REQUIRED ACTION
Find every line in the records that holds the string "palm". Copy each one.

---------- RECORDS FOR THE EXERCISE ----------

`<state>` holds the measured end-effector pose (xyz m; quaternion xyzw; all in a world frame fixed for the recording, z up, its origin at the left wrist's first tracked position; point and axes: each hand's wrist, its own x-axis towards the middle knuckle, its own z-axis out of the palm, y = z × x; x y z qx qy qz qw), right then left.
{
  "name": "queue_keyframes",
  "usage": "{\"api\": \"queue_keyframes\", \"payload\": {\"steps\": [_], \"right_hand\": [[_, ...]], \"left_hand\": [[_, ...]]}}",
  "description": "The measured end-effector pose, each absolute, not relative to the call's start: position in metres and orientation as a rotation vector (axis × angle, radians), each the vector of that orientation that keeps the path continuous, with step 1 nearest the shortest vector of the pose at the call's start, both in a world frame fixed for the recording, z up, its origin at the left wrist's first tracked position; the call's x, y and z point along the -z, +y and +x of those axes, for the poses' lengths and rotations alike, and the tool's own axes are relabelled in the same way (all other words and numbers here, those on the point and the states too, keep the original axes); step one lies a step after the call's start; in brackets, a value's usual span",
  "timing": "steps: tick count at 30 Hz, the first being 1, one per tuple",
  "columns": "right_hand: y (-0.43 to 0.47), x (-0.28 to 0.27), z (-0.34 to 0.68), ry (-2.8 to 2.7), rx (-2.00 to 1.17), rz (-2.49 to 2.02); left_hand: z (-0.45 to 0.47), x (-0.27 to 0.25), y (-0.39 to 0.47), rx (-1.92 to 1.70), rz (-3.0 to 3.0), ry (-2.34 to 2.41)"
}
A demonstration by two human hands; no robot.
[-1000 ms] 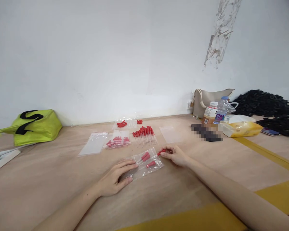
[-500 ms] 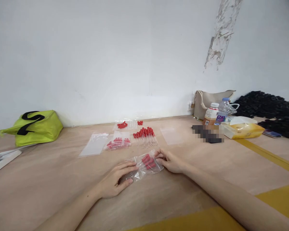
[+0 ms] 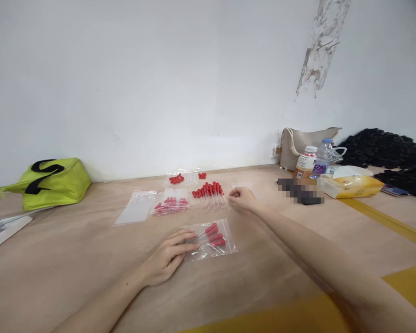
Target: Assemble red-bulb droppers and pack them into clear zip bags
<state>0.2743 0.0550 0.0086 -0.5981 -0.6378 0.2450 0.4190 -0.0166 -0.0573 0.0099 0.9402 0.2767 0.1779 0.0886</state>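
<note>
My left hand lies on the closed end of a clear zip bag, with its fingers extended over the plastic. Inside the bag are several droppers with red bulbs and thin clear stems; the stems point toward my left fingers. My right hand is beyond the bag with its fingers curled together; whether anything is between the fingertips is hidden. Just left of those fingertips lies a row of loose red-bulbed droppers. A flat clear bag shows partly behind my right hand.
Left of the loose droppers are filled bags and flat empty bags. Red bulbs lie near the wall. A lime-green bag sits far left; bottles, a tissue pack and a black heap are at right.
My right hand has let go of the zip bag's open end and moved away, up to the loose droppers. The bag lies flatter, while my left hand stays on it.
</note>
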Motion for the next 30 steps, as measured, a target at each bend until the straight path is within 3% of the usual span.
{"api": "queue_keyframes", "payload": {"steps": [10, 18, 25, 30], "right_hand": [[0.135, -0.009, 0.232, -1.468, -0.541, -1.571], [0.146, -0.016, 0.234, -1.489, -0.744, -1.426], [0.109, -0.040, 0.251, -1.372, -0.892, -1.173], [0.043, -0.021, 0.283, -1.133, -0.946, -0.980]], "left_hand": [[-0.015, -0.007, -0.060, -0.544, 2.717, 0.841], [-0.017, -0.005, -0.060, -0.509, 2.690, 0.879], [-0.015, -0.006, -0.060, -0.509, 2.707, 0.890], [-0.015, -0.007, -0.059, -0.437, 2.760, 0.899]]}}
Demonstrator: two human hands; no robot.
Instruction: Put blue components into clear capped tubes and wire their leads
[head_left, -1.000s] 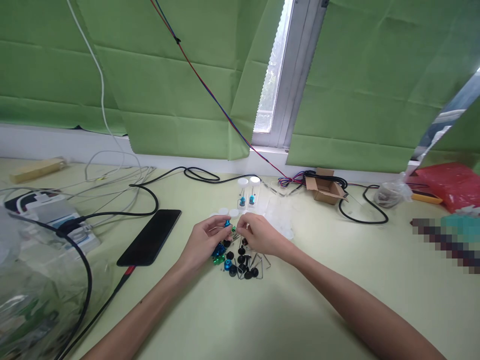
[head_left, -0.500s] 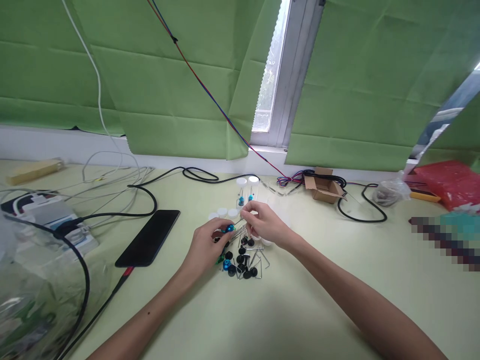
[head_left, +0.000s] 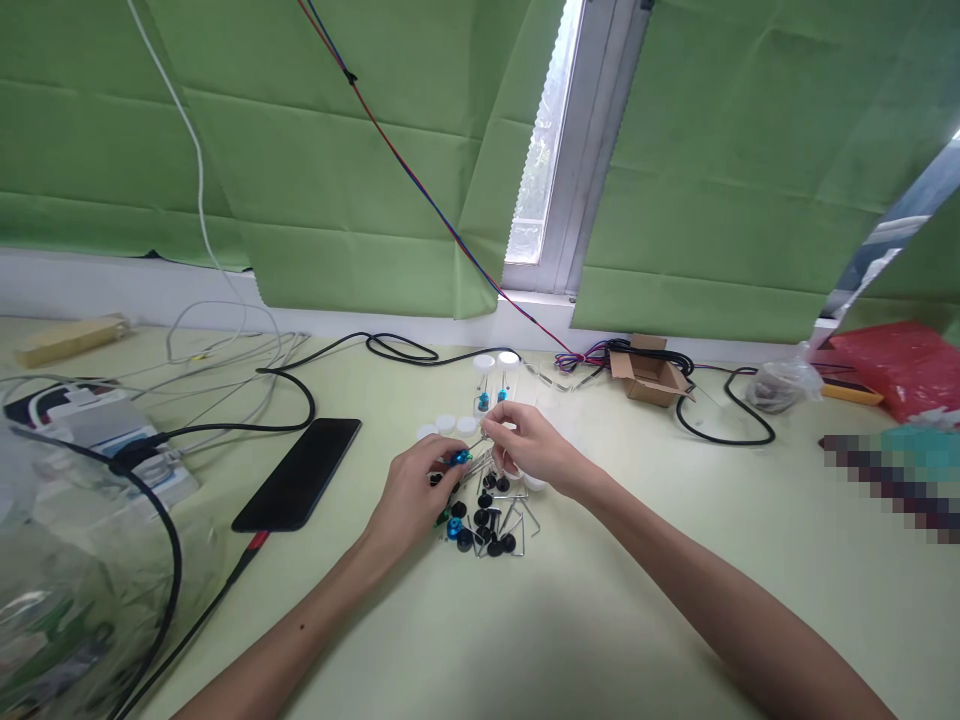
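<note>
My left hand [head_left: 411, 488] pinches a small shiny blue metal part [head_left: 460, 457] between thumb and fingertips. My right hand [head_left: 529, 445] is closed on a thin hex key [head_left: 477, 443] that runs toward the blue part; fingers cover much of it, and whether the tip sits inside the part I cannot tell. Below both hands lies a loose pile of black knob-like pieces [head_left: 482, 518], several bent hex keys [head_left: 531, 517] and another blue metal part [head_left: 454, 528]. Just beyond the hands stand clear jars with white lids [head_left: 508, 358], holding blue parts [head_left: 484, 399] and thin pins.
A black phone [head_left: 298, 475] lies to the left on a cable, near a power strip [head_left: 97, 430] and a clear plastic bag [head_left: 112, 610]. At the back right are a small cardboard box [head_left: 649, 380], black cables [head_left: 724, 437] and a red bag [head_left: 896, 370].
Both hands stay almost in place, still holding the blue part and the hex key. Only a very slight shift of the whole view shows.
</note>
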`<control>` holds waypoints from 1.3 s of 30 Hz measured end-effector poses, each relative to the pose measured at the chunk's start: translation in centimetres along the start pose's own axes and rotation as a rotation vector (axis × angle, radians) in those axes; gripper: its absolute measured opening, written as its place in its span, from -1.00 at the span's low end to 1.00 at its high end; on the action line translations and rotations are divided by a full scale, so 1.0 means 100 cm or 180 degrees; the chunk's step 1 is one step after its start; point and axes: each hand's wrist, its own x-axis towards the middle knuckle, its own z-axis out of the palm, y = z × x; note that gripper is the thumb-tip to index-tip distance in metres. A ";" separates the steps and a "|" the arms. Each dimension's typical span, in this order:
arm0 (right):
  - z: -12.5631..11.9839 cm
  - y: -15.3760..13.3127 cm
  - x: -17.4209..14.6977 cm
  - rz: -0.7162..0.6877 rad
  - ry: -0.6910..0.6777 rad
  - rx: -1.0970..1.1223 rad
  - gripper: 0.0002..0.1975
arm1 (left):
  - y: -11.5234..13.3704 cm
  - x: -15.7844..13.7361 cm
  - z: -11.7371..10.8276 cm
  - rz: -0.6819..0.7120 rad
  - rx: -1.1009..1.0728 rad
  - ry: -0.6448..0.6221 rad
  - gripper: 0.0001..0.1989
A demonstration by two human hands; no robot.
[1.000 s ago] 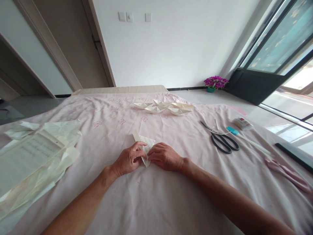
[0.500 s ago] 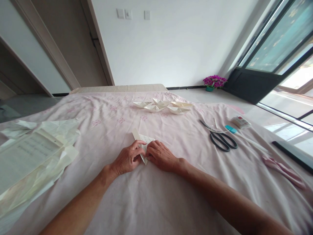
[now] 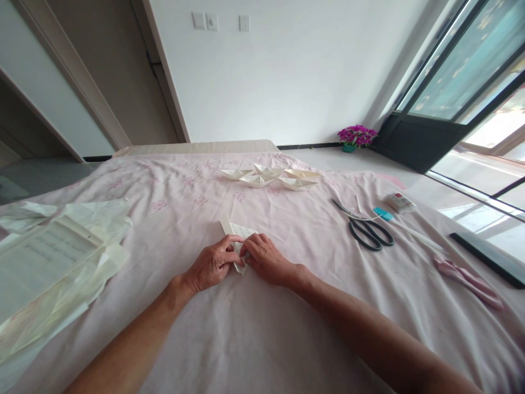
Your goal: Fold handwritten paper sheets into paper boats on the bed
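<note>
A partly folded piece of paper [image 3: 239, 230] lies on the pink cloth in front of me, with a narrow flap standing out on its left side. My left hand [image 3: 215, 262] grips its left part, thumb and index finger closed on the paper. Against its right side, my right hand [image 3: 266, 258] is closed with bent fingers pinching the paper. The fingers cover the middle of the folds. Farther off on the cloth sit several folded paper boats [image 3: 262, 178], apart from both hands.
Loose paper sheets [image 3: 61, 246] are stacked at the left. To the right lie black-handled scissors [image 3: 369, 234], a white strip with a blue end [image 3: 383, 214], a small packet [image 3: 397, 202], a pink fabric piece [image 3: 467, 282] and a long black object [image 3: 488, 260]. Purple flowers [image 3: 356, 135] stand by the wall.
The whole view has shifted slightly. Both hands stay on the paper; the right fingers have moved a little along it, and the folds look nearly the same.
</note>
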 end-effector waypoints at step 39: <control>0.006 0.005 0.013 0.0249 -0.0132 -0.0432 -0.82 | 0.006 0.005 -0.003 -0.0197 0.0021 0.0014 -0.56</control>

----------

EXERCISE RESPONSE
`<state>` holds the measured end-effector pose (xyz m; quaternion xyzw; all in a world frame fixed for the recording, z up, its origin at the left wrist's first tracked position; point and axes: each hand's wrist, its own x-axis towards the middle knuckle, its own z-axis out of the palm, y = z × x; x y z qx qy qz qw), right then left.
`<control>` holds waypoints from 1.3 s of 30 Hz measured end-effector poses, each relative to the pose measured at the chunk's start: translation in centimetres along the start pose's own axes and rotation as a rotation vector (axis × angle, radians) in those axes; gripper: its absolute measured opening, written as its place in its span, from -1.00 at the span's low end to 1.00 at its high end; on the action line translations and rotations are divided by a full scale, so 1.0 means 100 cm or 180 degrees; the chunk's step 1 is one step after its start; point and axes: each hand's wrist, its own x-axis towards the middle knuckle, its own z-axis out of the palm, y = z × x; note that gripper is the thumb-tip to index-tip distance in metres. A ";" separates the steps and a "|" the arms. Each dimension's typical span, in this order:

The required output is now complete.